(Data extracted from a collection)

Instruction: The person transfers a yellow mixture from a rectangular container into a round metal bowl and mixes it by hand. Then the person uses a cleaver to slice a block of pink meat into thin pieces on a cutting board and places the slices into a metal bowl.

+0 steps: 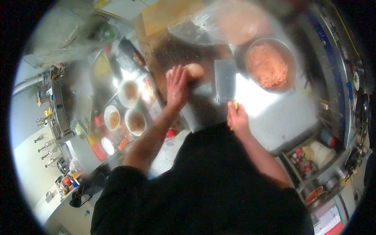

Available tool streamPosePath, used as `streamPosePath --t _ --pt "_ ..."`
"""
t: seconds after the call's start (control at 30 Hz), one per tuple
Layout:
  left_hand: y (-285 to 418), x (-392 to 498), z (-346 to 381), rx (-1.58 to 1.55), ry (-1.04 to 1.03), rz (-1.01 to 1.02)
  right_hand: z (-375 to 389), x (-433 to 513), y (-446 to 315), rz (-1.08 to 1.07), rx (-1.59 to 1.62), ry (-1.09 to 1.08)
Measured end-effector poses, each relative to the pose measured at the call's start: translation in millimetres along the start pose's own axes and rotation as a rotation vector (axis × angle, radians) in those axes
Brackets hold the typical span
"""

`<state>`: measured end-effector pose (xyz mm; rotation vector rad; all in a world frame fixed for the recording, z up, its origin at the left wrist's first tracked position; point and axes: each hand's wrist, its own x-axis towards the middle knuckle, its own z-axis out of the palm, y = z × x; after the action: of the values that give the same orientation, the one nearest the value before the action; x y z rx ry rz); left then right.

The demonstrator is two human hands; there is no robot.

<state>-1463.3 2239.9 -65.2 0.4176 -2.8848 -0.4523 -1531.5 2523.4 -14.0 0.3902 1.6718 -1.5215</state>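
My left hand lies over a pale, pinkish piece of food, probably raw meat, steadying it on a dark brown cutting board. The fingers point away from me, and the rounded right end of the piece shows beside them. In my right hand is the yellow handle of a cleaver. Its broad metal blade points away from me, right of the piece and apart from it. The image is hazy, so the blade's exact height over the board is hard to judge.
Right of the board, a round metal bowl holds pale orange-pink raw meat. Behind it sits a clear plastic bag with pink contents. Several white bowls stand at left. An open drawer with containers is at lower right.
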Motion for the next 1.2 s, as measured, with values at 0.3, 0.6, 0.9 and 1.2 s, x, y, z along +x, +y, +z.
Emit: streamPosePath --t 0.3,0.6,0.9,1.2 --pt "10.4 -22.3 18.7 -0.193 0.105 -0.163 23.6 51.4 6.1 -0.128 -0.218 -0.047" --pt "12.1 -20.4 13.8 -0.114 0.059 -0.103 22.2 71.7 31.1 -0.16 -0.305 -0.033" --pt "8.3 -19.8 15.7 -0.109 0.026 -0.131 12.9 74.2 14.3 -0.208 -0.441 -0.084" --pt "7.6 -20.3 18.0 -0.114 0.047 -0.143 16.1 84.9 -6.0 -0.059 -0.349 -0.218"
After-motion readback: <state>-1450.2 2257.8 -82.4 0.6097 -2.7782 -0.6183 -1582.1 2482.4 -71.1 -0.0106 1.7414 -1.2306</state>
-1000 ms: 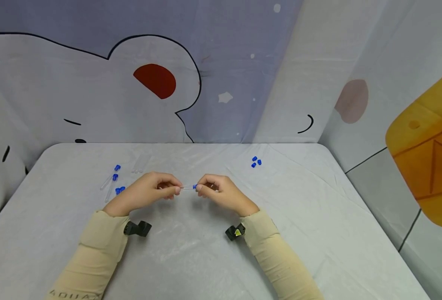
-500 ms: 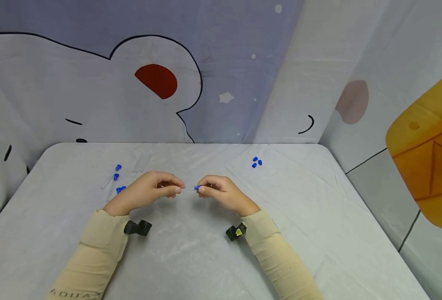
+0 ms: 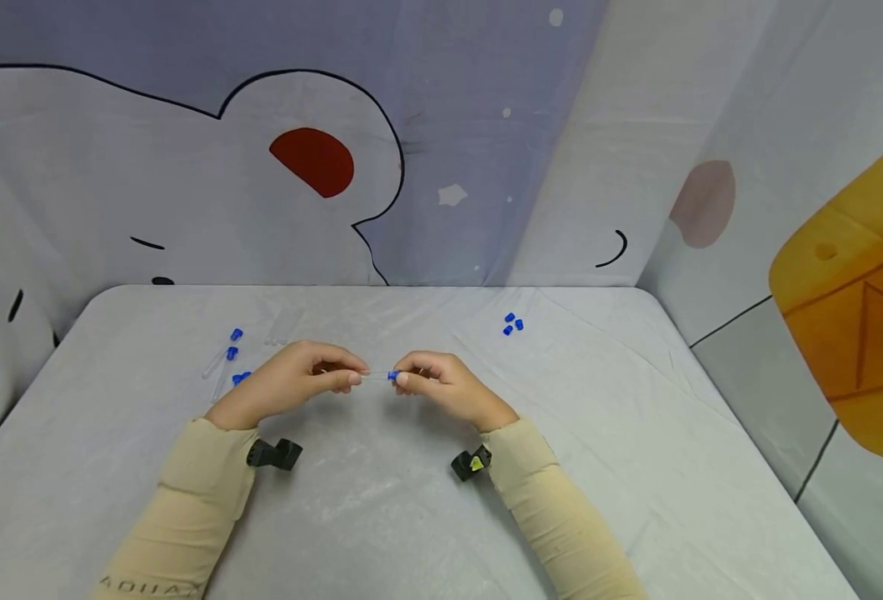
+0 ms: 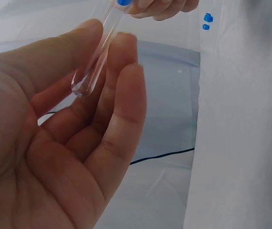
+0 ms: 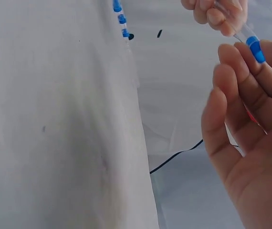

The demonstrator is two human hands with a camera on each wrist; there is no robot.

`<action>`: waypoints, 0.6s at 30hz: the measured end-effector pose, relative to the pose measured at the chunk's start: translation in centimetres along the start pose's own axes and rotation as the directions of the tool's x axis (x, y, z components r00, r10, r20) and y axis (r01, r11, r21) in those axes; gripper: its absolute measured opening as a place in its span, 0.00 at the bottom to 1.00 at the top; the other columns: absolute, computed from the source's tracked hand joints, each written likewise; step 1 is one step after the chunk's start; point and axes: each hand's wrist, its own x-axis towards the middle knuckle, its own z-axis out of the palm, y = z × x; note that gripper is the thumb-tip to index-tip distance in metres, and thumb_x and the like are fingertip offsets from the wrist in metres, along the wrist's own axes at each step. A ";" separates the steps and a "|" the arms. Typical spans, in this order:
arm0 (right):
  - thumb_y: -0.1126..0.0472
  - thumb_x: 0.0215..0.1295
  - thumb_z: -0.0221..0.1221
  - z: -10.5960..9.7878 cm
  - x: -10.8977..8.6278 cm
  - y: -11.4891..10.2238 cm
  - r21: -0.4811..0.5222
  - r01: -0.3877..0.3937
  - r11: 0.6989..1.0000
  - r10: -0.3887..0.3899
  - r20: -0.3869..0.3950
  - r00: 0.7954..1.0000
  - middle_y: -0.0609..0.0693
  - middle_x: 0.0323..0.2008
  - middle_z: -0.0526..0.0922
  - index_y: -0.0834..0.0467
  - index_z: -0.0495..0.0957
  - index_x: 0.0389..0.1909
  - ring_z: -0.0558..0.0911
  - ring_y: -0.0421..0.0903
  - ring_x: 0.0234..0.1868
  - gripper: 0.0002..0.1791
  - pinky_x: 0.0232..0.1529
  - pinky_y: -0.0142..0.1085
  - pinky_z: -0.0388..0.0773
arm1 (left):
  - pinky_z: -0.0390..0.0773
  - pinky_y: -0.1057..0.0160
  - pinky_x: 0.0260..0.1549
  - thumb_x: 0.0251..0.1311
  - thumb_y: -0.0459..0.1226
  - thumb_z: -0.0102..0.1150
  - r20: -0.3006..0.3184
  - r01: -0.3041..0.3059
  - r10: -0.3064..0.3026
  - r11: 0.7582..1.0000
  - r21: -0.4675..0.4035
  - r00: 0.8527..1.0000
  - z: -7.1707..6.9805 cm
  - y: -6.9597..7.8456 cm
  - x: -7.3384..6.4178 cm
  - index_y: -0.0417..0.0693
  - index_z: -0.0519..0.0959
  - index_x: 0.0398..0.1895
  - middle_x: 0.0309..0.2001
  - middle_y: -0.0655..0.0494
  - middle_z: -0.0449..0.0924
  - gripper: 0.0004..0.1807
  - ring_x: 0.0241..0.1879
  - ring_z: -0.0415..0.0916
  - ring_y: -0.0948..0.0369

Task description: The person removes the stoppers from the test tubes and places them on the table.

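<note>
Between the two hands a clear test tube (image 4: 95, 62) lies roughly level above the table in the head view. My left hand (image 3: 312, 375) pinches its rounded end between thumb and fingers. At the other end sits a blue cap (image 5: 255, 49), in line with the tube's mouth, and my right hand (image 3: 441, 385) pinches it with thumb and forefinger. The right hand's other fingers are loosely bent beside the cap in the right wrist view. Part of the tube is hidden behind the left fingertips.
Left of the hands lie several clear tubes with blue caps (image 3: 232, 353) on the white table (image 3: 381, 517). Uncapped clear tubes (image 3: 282, 327) lie behind the left hand. Three loose blue caps (image 3: 508, 330) are at the back right. A printed cloth wall (image 3: 471, 150) stands behind the table.
Both hands stay nearly in place. Since a second ago the right hand has shifted very slightly, with the cap held at the tube's end; the tube keeps its level position.
</note>
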 end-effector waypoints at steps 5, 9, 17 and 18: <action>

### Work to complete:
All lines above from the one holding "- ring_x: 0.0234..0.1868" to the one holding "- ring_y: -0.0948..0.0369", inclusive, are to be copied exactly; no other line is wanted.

### Task output:
  - ring_x: 0.0234..0.1868
  - gripper: 0.0002..0.1791
  - pinky_x: 0.0232..0.1529
  - pinky_y: -0.0142..0.1085
  - pinky_z: -0.0388..0.0773
arm1 (left):
  - pinky_z: -0.0390..0.0773
  - pinky_y: -0.1057..0.0160
  - pinky_x: 0.0260..0.1549
  - thumb_x: 0.0251..0.1311
  - thumb_y: -0.0459..0.1226
  - thumb_z: -0.0102..0.1150
  - r20: -0.3006..0.3184
  - r01: -0.3041..0.3059
  - r10: -0.3064..0.3026
  - r11: 0.7582..1.0000
  - r21: -0.4675..0.4035
  - r00: 0.8527..1.0000
  - z: -7.1707..6.9805 cm
  - y: -6.9597..7.8456 cm
  - x: -7.3384..6.4178 cm
  - index_y: -0.0417..0.0693
  - index_z: -0.0519..0.0959
  - index_x: 0.0398..0.1895
  - middle_x: 0.0309..0.2001
  - middle_y: -0.0655..0.0494
  - middle_z: -0.0449..0.0924
  - gripper: 0.0004..0.1807
  - ring_x: 0.0241..0.1879
  - ring_z: -0.0415..0.0916
  - ring_y: -0.0948..0.0369

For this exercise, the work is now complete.